The data START

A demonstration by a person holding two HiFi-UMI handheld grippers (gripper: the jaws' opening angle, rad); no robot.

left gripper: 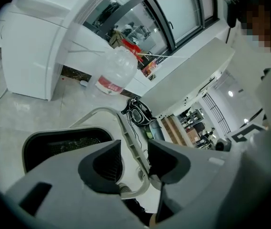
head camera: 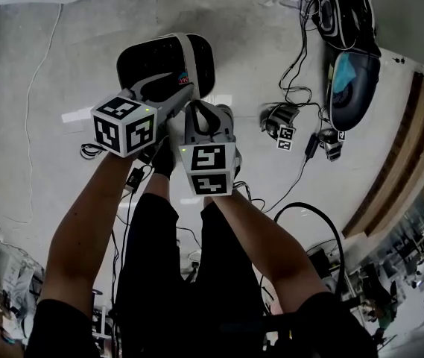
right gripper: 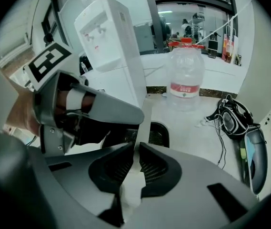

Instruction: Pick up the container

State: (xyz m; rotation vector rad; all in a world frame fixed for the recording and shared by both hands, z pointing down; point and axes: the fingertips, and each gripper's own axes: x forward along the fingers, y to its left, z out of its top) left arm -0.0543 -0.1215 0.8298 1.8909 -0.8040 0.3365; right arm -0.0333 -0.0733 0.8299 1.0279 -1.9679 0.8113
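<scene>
Container (head camera: 144, 62): black mesh tub with a white plastic handle (head camera: 190, 54), at twelve o'clock from both grippers, long axis roughly twelve to six. My right gripper (right gripper: 136, 149) is nearly shut on the thin handle strip, as far as I can tell. My left gripper (left gripper: 134, 147) gapes wide, with the handle passing untouched between its ribbed pads.

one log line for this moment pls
left tongs: open around white handle | right tongs: shut on white handle | black container: below both tongs
</scene>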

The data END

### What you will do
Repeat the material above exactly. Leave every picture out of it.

### The answer
A demonstration by a person holding two HiFi-UMI handheld grippers (gripper: the jaws' opening angle, rad); no robot.

left gripper: 
head camera: 
right gripper: 

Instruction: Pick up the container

State: (xyz m; rotation vector rad; all in a world frame fixed for the recording and shared by both hands, z pointing down; point and axes: the fingertips, and each gripper's own axes: x forward along the fingers, y to its left, z out of its top) left arm -0.0543 -0.1215 0.8298 1.8909 -0.8040 0.3365; right arm -0.0333 -0.0733 0.8299 1.0279 -1.9679 0.8113
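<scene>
Container (head camera: 144, 62): black mesh tub with a white plastic handle (head camera: 190, 54), at twelve o'clock from both grippers, long axis roughly twelve to six. My right gripper (right gripper: 136, 149) is nearly shut on the thin handle strip, as far as I can tell. My left gripper (left gripper: 134, 147) gapes wide, with the handle passing untouched between its ribbed pads.

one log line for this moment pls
left tongs: open around white handle | right tongs: shut on white handle | black container: below both tongs
</scene>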

Besides this answer, nothing more is needed.